- _Work to be completed_: Scan the entries below for "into" and copy each line that holds it.

___

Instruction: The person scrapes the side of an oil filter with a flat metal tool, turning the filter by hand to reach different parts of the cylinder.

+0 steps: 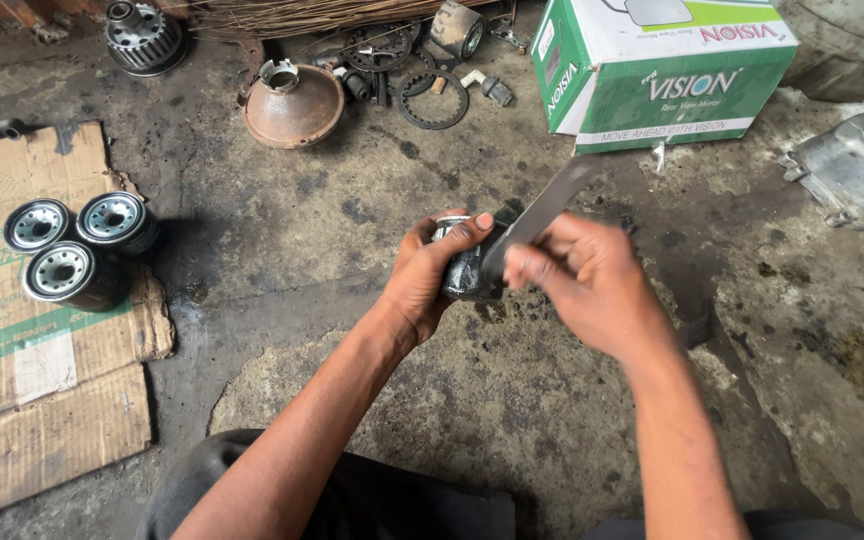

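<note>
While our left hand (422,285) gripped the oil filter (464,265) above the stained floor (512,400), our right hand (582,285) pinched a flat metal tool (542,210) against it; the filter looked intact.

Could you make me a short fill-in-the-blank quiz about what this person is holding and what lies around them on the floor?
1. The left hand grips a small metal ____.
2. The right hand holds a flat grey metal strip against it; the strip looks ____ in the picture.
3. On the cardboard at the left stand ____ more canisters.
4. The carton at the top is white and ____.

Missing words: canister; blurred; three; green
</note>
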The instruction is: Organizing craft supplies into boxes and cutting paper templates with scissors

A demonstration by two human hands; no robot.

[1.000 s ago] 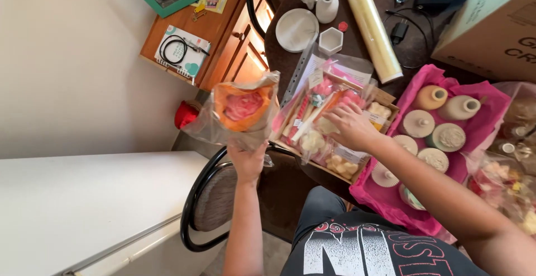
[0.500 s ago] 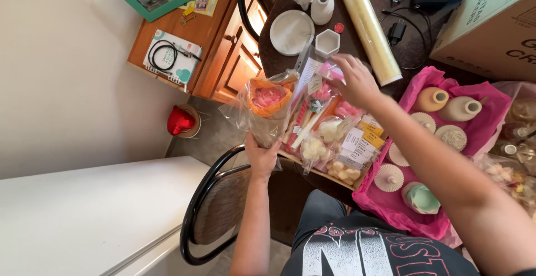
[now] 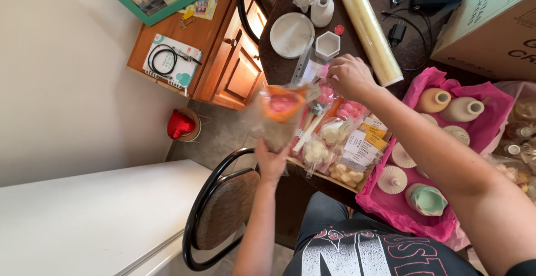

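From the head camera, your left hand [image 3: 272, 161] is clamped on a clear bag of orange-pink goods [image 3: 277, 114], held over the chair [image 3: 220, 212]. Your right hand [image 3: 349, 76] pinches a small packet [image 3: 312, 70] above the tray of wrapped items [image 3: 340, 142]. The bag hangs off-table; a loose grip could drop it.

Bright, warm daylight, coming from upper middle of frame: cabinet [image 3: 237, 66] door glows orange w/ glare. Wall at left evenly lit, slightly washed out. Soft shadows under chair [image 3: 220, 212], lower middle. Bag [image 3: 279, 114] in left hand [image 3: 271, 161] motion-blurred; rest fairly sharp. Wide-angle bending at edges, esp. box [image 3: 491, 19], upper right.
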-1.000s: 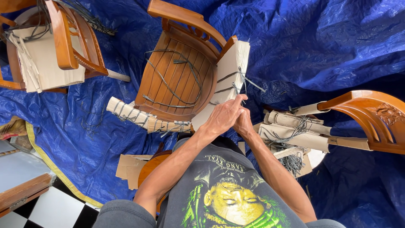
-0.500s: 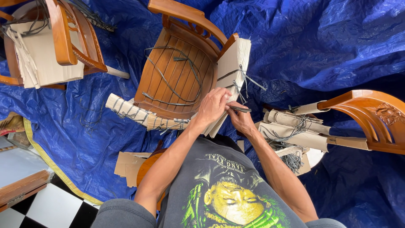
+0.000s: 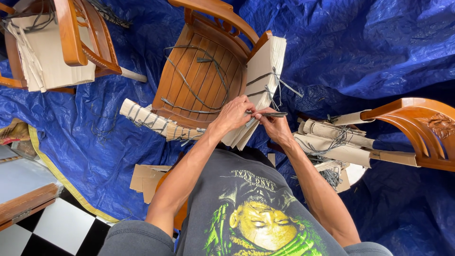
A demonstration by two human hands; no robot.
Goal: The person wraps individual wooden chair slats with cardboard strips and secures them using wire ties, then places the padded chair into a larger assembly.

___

- _Result of this task_:
The instruction is: Organizing craft supplies into boxes and cutting paper templates with scissors
Goal: The person wraps individual wooden chair slats with cardboard strips and secures them using wire ties, then places the padded chair into a larger assembly.

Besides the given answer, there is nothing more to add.